Britain’s biggest sporting goods retailer had to scrap plans in April for a vote on a share bonus scheme worth 73 million pounds ($122.57 million) for Ashley after failing to win enough support.
Ashley, who also owns soccer club Newcastle United, founded the firm in 1982. It has grown rapidly during the economic downturn on demand for its value offers and now has more than 600 sports stores in Europe, including 400 in Britain.
Despite the success, Executive Deputy Chairman Ashley receives no salary or other bonus from Sports Direct.
Previous attempts to pay out to Ashley have been quashed by shareholders who thought the company’s targets were too limited in scope.
On Monday the company set out a new plan, with a 2015 company-wide scheme dependent on what it said were more stretching earnings targets over a longer timeframe. Under the proposal, earnings would need to more than double by the end of the period in 2019.
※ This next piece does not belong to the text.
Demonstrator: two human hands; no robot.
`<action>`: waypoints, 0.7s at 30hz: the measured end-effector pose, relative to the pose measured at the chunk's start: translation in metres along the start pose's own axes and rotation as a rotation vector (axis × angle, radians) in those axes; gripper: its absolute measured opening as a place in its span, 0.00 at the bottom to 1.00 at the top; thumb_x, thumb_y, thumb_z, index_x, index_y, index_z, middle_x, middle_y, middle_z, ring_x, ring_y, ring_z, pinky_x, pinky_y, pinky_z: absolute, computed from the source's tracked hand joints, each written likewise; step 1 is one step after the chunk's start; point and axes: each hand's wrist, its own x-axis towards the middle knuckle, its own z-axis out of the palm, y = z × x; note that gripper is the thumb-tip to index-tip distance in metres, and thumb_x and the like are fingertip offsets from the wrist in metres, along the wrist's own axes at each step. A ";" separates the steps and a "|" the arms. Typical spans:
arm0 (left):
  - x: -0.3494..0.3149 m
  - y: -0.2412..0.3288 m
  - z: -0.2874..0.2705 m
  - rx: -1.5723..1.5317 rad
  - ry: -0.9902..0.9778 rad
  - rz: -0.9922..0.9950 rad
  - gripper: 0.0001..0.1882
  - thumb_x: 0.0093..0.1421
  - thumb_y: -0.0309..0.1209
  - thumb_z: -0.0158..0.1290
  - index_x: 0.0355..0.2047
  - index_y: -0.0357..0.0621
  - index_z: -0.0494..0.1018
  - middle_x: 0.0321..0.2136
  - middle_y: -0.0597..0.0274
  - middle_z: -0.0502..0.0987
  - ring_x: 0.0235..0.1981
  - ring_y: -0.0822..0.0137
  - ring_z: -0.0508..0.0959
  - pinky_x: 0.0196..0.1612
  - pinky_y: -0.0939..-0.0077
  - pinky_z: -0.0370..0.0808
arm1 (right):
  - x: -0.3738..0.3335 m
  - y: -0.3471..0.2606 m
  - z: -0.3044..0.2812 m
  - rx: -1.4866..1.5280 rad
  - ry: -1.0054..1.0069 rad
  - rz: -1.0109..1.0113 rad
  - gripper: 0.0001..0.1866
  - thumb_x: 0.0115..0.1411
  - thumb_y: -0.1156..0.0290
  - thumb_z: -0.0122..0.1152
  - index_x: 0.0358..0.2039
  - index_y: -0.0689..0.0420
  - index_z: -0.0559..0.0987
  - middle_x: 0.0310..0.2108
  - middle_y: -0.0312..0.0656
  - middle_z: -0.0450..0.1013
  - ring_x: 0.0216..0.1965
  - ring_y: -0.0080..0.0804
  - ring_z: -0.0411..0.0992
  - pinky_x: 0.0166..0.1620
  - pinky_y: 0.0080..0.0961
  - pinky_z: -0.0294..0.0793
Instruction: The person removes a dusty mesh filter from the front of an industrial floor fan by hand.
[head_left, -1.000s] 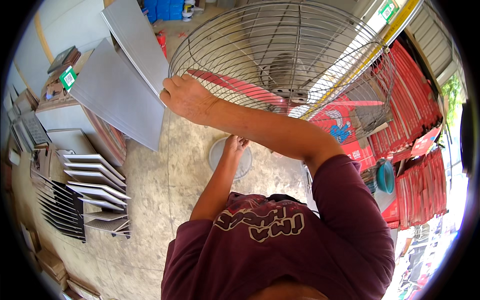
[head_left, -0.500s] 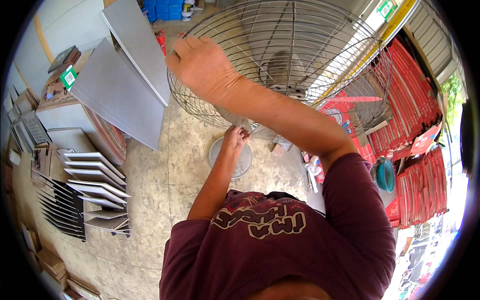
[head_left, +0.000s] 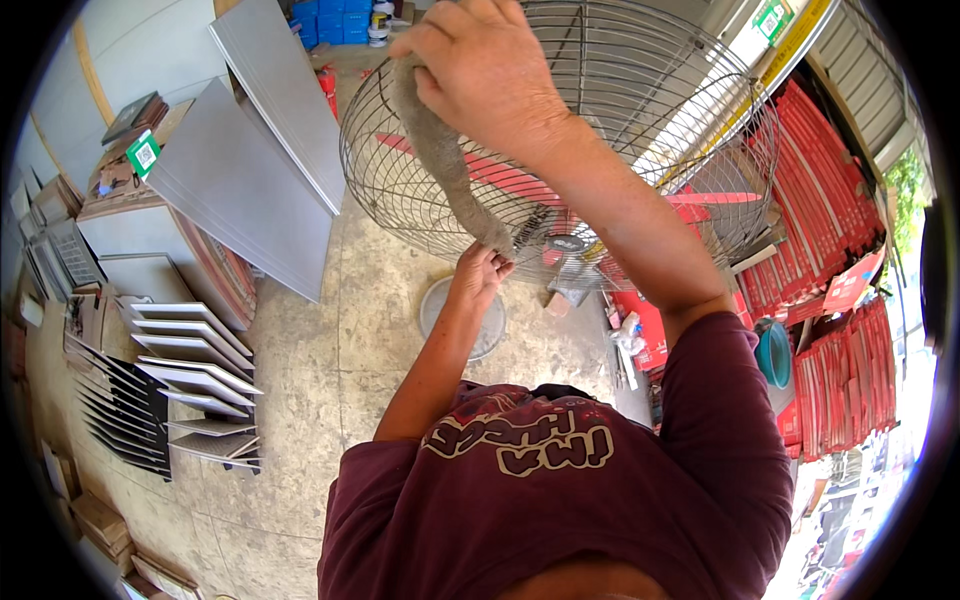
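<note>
A large wire fan cage (head_left: pixel 640 60) fills the upper middle, with red fan blades (head_left: pixel 505 178) and a dark hub (head_left: pixel 566 243) showing through its wires. A long, grey, dusty-looking cloth (head_left: pixel 437 150) hangs along the cage's near left side. My right hand (head_left: pixel 485 75) grips the upper end of the cloth near the top of the view, arm reaching across the cage. Lower down, my left hand (head_left: pixel 482 272) pinches the cloth's other end at the cage's lower rim. Below the left hand, a round grey base (head_left: pixel 464 318) sits on the floor.
Large grey panels (head_left: pixel 245 185) lean at the left, beside a rack of sample tiles (head_left: pixel 195 360). Stacked red boxes (head_left: pixel 825 200) line the right, with a teal basin (head_left: pixel 771 353) near them. Blue boxes (head_left: pixel 330 20) and a red extinguisher (head_left: pixel 328 88) stand at the back.
My right hand has moved right and up from the cage's left rim, and the cloth now stretches visibly between both hands. The red blades and hub show more plainly through the wires.
</note>
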 end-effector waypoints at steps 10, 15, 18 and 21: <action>-0.019 0.003 0.041 0.136 -0.081 0.045 0.15 0.49 0.36 0.57 0.34 0.47 0.68 0.29 0.68 0.70 0.32 0.71 0.68 0.39 0.68 0.65 | 0.006 0.033 -0.057 -0.017 -0.016 0.133 0.09 0.43 0.72 0.56 0.28 0.54 0.74 0.25 0.42 0.66 0.32 0.40 0.64 0.41 0.35 0.63; -0.030 0.004 0.060 0.174 -0.108 0.096 0.13 0.50 0.36 0.56 0.34 0.47 0.68 0.29 0.68 0.70 0.31 0.72 0.68 0.37 0.69 0.65 | 0.001 0.049 -0.073 -0.005 0.025 0.228 0.09 0.44 0.74 0.54 0.29 0.56 0.75 0.26 0.42 0.67 0.32 0.42 0.65 0.40 0.35 0.64; -0.036 0.006 0.070 0.187 -0.101 0.122 0.12 0.51 0.35 0.54 0.34 0.46 0.68 0.28 0.68 0.70 0.29 0.72 0.68 0.36 0.69 0.65 | -0.006 0.060 -0.084 0.004 0.054 0.293 0.08 0.45 0.74 0.53 0.29 0.57 0.75 0.25 0.43 0.68 0.31 0.42 0.66 0.39 0.35 0.64; -0.037 0.008 0.073 0.202 -0.127 0.145 0.11 0.52 0.34 0.53 0.34 0.44 0.67 0.27 0.68 0.70 0.28 0.72 0.67 0.36 0.70 0.66 | -0.011 0.066 -0.095 -0.019 0.086 0.347 0.08 0.46 0.74 0.54 0.29 0.57 0.75 0.25 0.43 0.68 0.30 0.43 0.67 0.38 0.35 0.65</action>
Numis analyst Andrew Wade said the targets represented an “exceptional medium term growth trajectory”, although he noted that with no reference in the targets to net debt ratios, much of the growth could be driven by acquisitions.
“We retain our positive stance on Sports Direct, seeing significant scope for the group to build on its leading position in the UK and expand aggressively into Europe,” he said.
Chairman Keith Hellawell said the board and remuneration committee had responded to the feedback from shareholders.
“(This is) a long-term share incentive scheme which not only will continue to motivate the company’s employees but which also recognises and rewards the substantial contribution made by Mike Ashley over many years,” he said.
The failed bonus scheme in April was the third attempt by Sports Direct’s board to reward its founder in recent years. One previous proposal was knocked back by shareholders due to concerns that the targets it set were too easy to achieve, and another failed to be put to a vote.
Days after the April vote failure, shares in Sports Direct fell after Ashley cut his stake. He now owns around 58 percent.
Under the new plan, the scheme would grant up to 25 million ordinary shares in the company to eligible employees, including executive directors, amounting to around 4.2 percent of the issued share capital of the company.
The earnings targets run from 2016 to 2019. If the targets are met, 25 percent of any award would vest following the announcement of company results in July 2019, and the rest would vest in 2021.